I don’t know how long we
stayed like that. I must have dozed a
little, because the crackle of the classroom PA system startled me. Then Sister Joanna’s voice, tired and raspy, announced
that school would be dismissed early. Mrs. O’Rourke stood up, and began erasing the
blackboard. “No homework this weekend,” she said. Then looking directly at me,
the one latch key child in the class, she asked if I had somewhere to go. “It’s my mother’s day off,” I told her
quickly. That was a half-lie. My mother was often called to work on
Fridays. But even if Mom weren’t home, I knew I’d be fine. On that most terrible of days, Maria’s family
would gladly take me in; and I couldn’t bear to have Mrs. O’Rourke and possibly
Sister Joanna fussing over me. I wanted to leave.
Usually we walked home in
clusters of twos and threes. But this
particular Friday a large group of us girls banded together, walked down the
school stairs and through the empty cul-de-sac.
As we turned onto the first real street leading away from the school, we
saw worried mothers standing in their doorways.
Cardigan sweaters draped over their shoulders, they were looking toward
Our Lady of Mercy.

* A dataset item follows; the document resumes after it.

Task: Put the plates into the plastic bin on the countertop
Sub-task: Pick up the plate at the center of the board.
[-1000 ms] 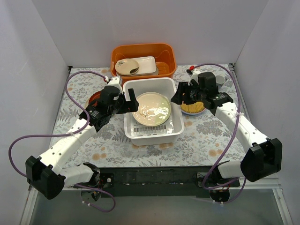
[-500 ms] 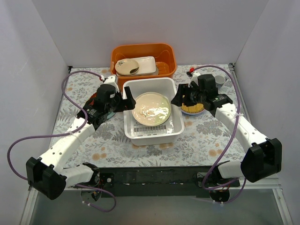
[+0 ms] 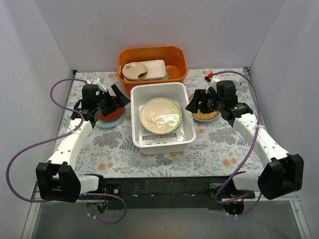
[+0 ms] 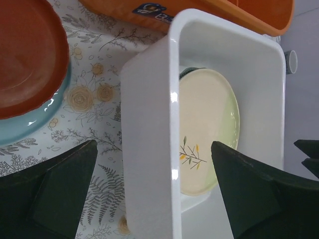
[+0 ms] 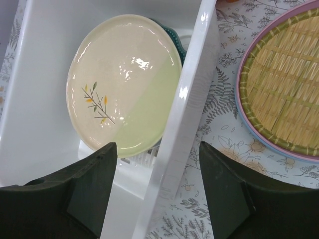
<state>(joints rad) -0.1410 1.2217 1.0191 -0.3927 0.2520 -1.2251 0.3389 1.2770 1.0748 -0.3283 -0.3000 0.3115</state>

Mrs. Sarubbi and Mrs.
Perez were standing together. “Finally!”
I heard Mrs. Sarubbi say. “What were
those women thinking?” And then calling after me, as Cindy went inside—“J! if your mother’s not home, come back.”
One by one, my friends
peeled away, reabsorbed into the close muffled world of suburban childhood. After Yvonne’s house, Maria and I walked
quietly together. We lived next door to
each other, about two miles from the school.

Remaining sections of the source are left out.